Michael Barone applies his election number-crunching prowess in his latest Washington Examiner article to the latest batch of national election results. Barone starts with an Ohio electorate that cast big votes against both ObamaCare’s individual mandate and new restrictions on unions’ bargaining power.

[T]he real bragging rights here belong to the public employee unions and the Democrats. They got actual results: the Kasich reforms will not go into effect. The other side got a theoretical victory: for the federal mandate to buy health insurance, if upheld by the courts, will surely trump any state effort at repeal under the supremacy clause of the Constitution.

There is an additional charge here that may be laid against Kasich this year, just as it could be made against Schwarzenegger in 2005: political malpractice. They allowed the public employee unions to vastly outraise their side and failed to counter the unions’ ad barrages. They had effective arguments on their side that they simply did not communicate to voters. In 2005 this gave the public employee unions five more years to plunder the private sector in the states where they hold sway.

The Ohio result, on the other hand, is balanced off by the success of public employee union opponents to keep in place, by narrow margins, the restrictions imposed by Wisconsin Governor Scott Walker and the legislature by maintaining Republican margins on the state Supreme Court in an April election and in the state Senate in recall elections held this summer. Also restricting the public employee unions is the fact that taxpayers today simply do not have the kind of money to be plundered that everyone thought they did in the years immediately after Schwarzenegger’s defeat.

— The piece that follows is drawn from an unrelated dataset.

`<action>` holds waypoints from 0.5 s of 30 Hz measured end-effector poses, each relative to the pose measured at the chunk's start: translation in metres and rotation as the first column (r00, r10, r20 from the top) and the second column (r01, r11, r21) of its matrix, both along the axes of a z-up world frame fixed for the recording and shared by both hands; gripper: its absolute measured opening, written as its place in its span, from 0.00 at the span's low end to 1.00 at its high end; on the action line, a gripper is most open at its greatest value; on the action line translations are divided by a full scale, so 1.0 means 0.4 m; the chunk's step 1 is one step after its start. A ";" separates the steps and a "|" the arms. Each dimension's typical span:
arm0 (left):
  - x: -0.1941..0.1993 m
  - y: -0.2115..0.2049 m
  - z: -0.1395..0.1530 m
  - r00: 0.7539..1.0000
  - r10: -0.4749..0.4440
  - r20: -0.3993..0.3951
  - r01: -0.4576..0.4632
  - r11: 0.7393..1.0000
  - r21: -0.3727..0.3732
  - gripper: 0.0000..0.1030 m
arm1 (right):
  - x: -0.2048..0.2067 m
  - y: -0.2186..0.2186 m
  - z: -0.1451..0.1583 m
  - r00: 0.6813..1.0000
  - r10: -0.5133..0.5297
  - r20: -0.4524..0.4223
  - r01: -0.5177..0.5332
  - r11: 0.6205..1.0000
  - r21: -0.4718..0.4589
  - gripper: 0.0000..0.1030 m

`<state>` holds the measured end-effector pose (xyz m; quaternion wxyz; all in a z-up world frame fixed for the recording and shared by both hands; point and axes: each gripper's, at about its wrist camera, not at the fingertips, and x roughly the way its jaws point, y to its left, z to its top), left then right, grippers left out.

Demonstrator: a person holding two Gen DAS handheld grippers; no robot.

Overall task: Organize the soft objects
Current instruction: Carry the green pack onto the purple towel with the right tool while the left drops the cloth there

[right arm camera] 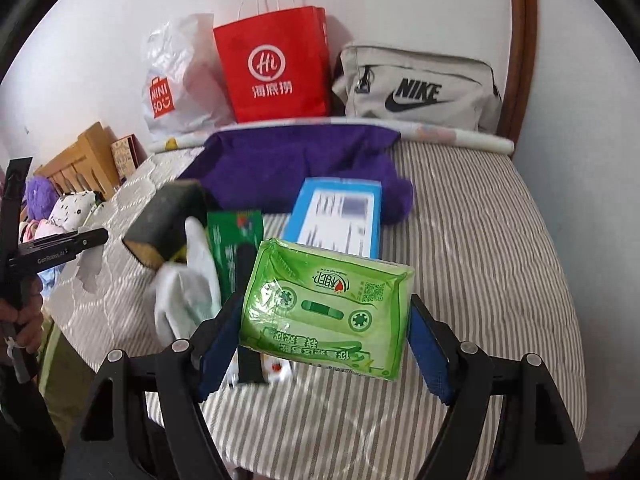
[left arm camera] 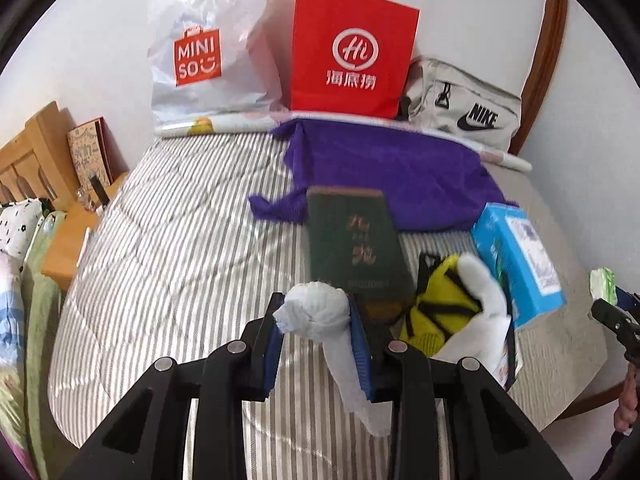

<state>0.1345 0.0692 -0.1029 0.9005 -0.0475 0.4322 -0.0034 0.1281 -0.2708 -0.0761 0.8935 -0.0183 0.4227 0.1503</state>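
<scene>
Left gripper: my left gripper (left arm camera: 316, 320) is clenched on a rolled white sock (left arm camera: 320, 312), held above the striped bed (left arm camera: 180, 240); the loose tail of the sock hangs down below the pads.

Right gripper: my right gripper (right arm camera: 326, 320) grasps a green tissue pack (right arm camera: 326, 312) by its two short sides, lifted clear of the bed (right arm camera: 480, 240).

Still on the bed: a white glove (left arm camera: 480, 292) lies against a yellow-and-black soft thing (left arm camera: 440, 304), just beside a dark green book (left arm camera: 352, 240) and a blue box (left arm camera: 520, 256). A purple cloth (left arm camera: 384, 176) is spread behind them.

Possible places to put things: a white plastic bag (left arm camera: 212, 52), a red paper bag (left arm camera: 352, 52) and a grey pouch (left arm camera: 464, 108) stand along the wall at the far edge of the bed.

Risk, sock: I judge the grip is on the bunched end only, so the roll may come undone or slip out if I swing it fast.

Risk, tissue pack: its wrapper looks slick and the pack is squashy; squeezing harder may buckle it, easing off may drop it.

Risk, bags: the paper bag's mouth is narrow and out of view from here, and a nudge could tip it.

Risk, crowding: both grippers are near each other, so they could collide over the pile.
</scene>
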 end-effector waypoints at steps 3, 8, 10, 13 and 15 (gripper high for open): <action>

Other November 8 results were less negative for Republicans. At a time when polls show huge dissatisfaction with politicians of both parties, it is an interesting fact that incumbents did quite well this cycle. Democratic Kentucky Governor Steve Beshear was reelected 56%-35% just as Republican Louisiana Governor Bobby Jindal was reelected with 64% against a field of other candidates last month. Mississippi Republican Lieutenant Governor Phil Bryant was elected 61%-39% to replace term-limited Republican Governor Haley Barbour; similarly, West Virginia Democratic Governor Earl Ray Tomblin was elected 50%-47% for the rest of the term held by Joe Manchin, who resigned after he was elected U.S. senator.